|کد مقاله||کد نشریه||سال انتشار||مقاله انگلیسی||ترجمه فارسی||نسخه تمام متن|
|4389935||1618050||2012||13 صفحه PDF||سفارش دهید||دانلود رایگان|
This research evaluates fish assemblages in both impacted and protected areas in tropical seasonal small rivers in Burkina Faso. The study zones were, respectively, in the much-impounded area of Koubri close to the capital city Ouagadougou and in the protected Ranch of Nazinga along Burkina's southern border with Ghana. The impacts on these assemblages were evaluated in terms of seasonal changes in fish and the disruption of dams as an opportunity for fish to migrate. Burkina Faso is a leading country in reservoir creation in Africa and this is the first time the impacts of these reservoirs as fish barriers have been evaluated. Analyses of comparative seasonality, electric and traditional fishing equipment are provided. A total of 35 fish species were recorded in the 14 reservoirs impacted by intense agriculture and commercial fishing. In contrast, the protected area of Nazinga recorded 48 species with a higher frequency of intolerant species, e.g. Sarotherodon galilaeus. Altogether 56 species within 16 families were recorded. Average fish size for most of the species was significantly smaller in Koubri than in Nazinga.
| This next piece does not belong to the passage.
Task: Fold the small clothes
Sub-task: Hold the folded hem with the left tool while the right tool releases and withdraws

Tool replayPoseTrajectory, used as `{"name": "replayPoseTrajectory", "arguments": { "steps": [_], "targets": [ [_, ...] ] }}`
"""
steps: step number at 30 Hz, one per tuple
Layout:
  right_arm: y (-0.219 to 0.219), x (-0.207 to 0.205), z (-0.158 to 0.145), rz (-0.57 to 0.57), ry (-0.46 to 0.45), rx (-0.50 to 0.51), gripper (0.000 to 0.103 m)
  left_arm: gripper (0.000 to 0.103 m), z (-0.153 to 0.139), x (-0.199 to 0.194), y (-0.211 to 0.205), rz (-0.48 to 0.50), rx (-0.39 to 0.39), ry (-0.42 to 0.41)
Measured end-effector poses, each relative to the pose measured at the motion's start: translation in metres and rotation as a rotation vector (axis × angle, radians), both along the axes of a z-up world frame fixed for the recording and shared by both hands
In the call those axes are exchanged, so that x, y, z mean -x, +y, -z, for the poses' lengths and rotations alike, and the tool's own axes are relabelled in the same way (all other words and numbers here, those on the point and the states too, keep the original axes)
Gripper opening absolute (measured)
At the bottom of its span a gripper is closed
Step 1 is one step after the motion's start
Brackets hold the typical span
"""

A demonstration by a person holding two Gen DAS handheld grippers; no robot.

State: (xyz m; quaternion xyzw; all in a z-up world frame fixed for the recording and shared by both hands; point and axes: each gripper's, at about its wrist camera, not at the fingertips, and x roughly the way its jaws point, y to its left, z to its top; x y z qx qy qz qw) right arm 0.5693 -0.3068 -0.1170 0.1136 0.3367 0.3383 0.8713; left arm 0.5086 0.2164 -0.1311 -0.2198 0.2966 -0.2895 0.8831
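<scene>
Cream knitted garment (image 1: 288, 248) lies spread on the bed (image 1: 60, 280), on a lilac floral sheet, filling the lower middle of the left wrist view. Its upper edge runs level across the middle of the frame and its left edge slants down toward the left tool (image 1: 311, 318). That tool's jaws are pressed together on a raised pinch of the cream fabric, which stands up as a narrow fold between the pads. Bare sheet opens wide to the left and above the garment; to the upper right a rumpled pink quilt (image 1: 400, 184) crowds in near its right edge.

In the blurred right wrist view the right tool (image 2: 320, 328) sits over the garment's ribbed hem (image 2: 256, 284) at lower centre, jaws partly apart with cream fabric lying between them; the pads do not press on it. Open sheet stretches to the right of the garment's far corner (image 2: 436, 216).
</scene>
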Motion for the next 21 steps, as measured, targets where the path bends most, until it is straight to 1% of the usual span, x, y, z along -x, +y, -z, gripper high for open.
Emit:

Accidental dam breaks have impacted fish assemblages in a manner similar to dam removal. Habitat improvement and unobstructed migration to the main river have increased the number of species in comparison to the previous situation of impoundment by 30%. The results of this research make important contributions to the integration of information concerning fish ecology and land use in semi-arid areas of Africa.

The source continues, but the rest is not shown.